La gran diversidad de tamaño y condiciones demográficas y sociopolíticas de los municipios obliga más que a quitarles funciones, a fortalecer sus capacidades institucionales.
Los municipios de la República, y sus habitantes, debemos hacer ver, y recordar constantemente, a las autoridades federales lo erróneo de aquella visión que se resume en el dicho popular: “después de Tlalnepantla, todo es Cuautitlán”. Es decir, que más allá de los alcances cortoplacistas y miopes de sus escritorios en la capital de la República, existe un mosaico de realidades municipales, que igual alberga entornos tristes y de urgente atención, como también circunstancias dignas de presumirse, imitarse y alentarse, entre las que se encuentra Aguascalientes junto con un buen número de municipios en el país.
Es claro que deben existir mecanismos que por excepción, un orden de gobierno deba sustituir las funciones de otro, cuando ciertos requisitos se cumplan. Actualmente existen en todo el país mecanismos de desaparición de ayuntamientos y desaparición de poderes, mismos que rara vez se han utilizado. Sin embargo, la excepción no debe ser regla.
Así, cuando en una de las iniciativas que han sido presentadas por el presidente de la República se busca desaparecer a las policías municipales, justificando en que se podrá “pasar de más de mil 800 policías municipales débiles, a 32 sólidas corporaciones de seguridad estatal, confiables, profesionales y eficaces”, la pregunta que brota naturalmente es, ¿y por qué no buscar policías municipales “confiables, profesionales y eficaces”?

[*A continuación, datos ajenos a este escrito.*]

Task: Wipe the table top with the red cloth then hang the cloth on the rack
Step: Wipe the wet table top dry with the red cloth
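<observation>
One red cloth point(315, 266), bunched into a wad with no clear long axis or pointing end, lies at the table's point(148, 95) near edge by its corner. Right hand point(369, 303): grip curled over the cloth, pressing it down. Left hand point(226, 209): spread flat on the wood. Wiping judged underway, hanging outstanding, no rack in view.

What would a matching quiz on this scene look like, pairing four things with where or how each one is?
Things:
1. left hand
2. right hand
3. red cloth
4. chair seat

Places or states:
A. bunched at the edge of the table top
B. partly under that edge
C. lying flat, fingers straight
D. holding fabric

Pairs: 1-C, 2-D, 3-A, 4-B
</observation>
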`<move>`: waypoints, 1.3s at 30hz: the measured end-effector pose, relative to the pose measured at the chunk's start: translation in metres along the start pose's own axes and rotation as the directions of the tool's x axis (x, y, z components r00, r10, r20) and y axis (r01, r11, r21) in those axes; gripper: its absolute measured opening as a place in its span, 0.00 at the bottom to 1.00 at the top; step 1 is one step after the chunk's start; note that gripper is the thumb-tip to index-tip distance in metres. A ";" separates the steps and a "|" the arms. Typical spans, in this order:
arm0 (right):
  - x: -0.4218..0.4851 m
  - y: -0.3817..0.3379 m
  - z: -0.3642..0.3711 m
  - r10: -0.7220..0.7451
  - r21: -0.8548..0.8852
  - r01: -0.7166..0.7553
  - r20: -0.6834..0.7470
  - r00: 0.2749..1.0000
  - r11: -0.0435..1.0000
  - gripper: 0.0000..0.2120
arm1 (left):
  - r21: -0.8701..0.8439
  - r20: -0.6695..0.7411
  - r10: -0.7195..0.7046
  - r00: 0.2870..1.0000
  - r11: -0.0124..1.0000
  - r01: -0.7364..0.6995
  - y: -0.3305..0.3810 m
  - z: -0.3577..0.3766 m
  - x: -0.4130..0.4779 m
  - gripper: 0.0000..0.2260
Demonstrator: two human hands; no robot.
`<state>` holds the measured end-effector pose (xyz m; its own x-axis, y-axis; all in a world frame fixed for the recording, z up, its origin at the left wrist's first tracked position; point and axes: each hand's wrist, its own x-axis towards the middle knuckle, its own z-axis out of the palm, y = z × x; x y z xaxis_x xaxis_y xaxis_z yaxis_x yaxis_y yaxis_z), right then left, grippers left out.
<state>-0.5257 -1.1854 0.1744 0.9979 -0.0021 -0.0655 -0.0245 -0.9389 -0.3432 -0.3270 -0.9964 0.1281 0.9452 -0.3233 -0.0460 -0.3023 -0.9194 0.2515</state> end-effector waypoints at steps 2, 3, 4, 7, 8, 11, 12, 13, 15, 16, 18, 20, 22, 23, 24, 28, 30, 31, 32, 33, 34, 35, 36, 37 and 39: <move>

Al restarle al municipio de manera general la función de la fuerza pública, la coacción de los ordenamientos municipales, que principalmente se ocupan del orden y la paz públicos, se dificultaría tremendamente, o bien se subordinarían a poderes estatales, cuyas funciones constitucionales son de otra índole.
Además, nuestra legislación no requiere de reforma alguna para que otro orden de gobierno asuma el mando de la policía municipal. De acuerdo al artículo 115 de la Constitución, es obligación de las policías municipales “acatar las órdenes que el gobernador del estado le transmita en aquellos casos que éste juzgue como de fuerza mayor o alteración grave del orden público”. Y por si fuera poco, agrega el mismo 115: “El Ejecutivo Federal tendrá el mando de la fuerza pública en los lugares donde resida habitual o transitoriamente”.
Pero asumir el mando operativo policial no significa asumir la administración y función total.
En todo caso, yo invitaría a los iluminados asesores presidenciales que idearon las diez medidas para liberar a México de la criminalidad, la corrupción y la impunidad, antes de ubicar a las más de 1,800 corporaciones de policía municipal (según sus propios números) en el organigrama de la burocracia federal, a buscar la suficiencia de recursos presupuestales de las mismas para conseguir la calidad y profesionalización de las instituciones policiales preventivas, lo que ayudarían mucho más a los fines que dicen buscar.
Quiero decir, si es que sus fines no son otros.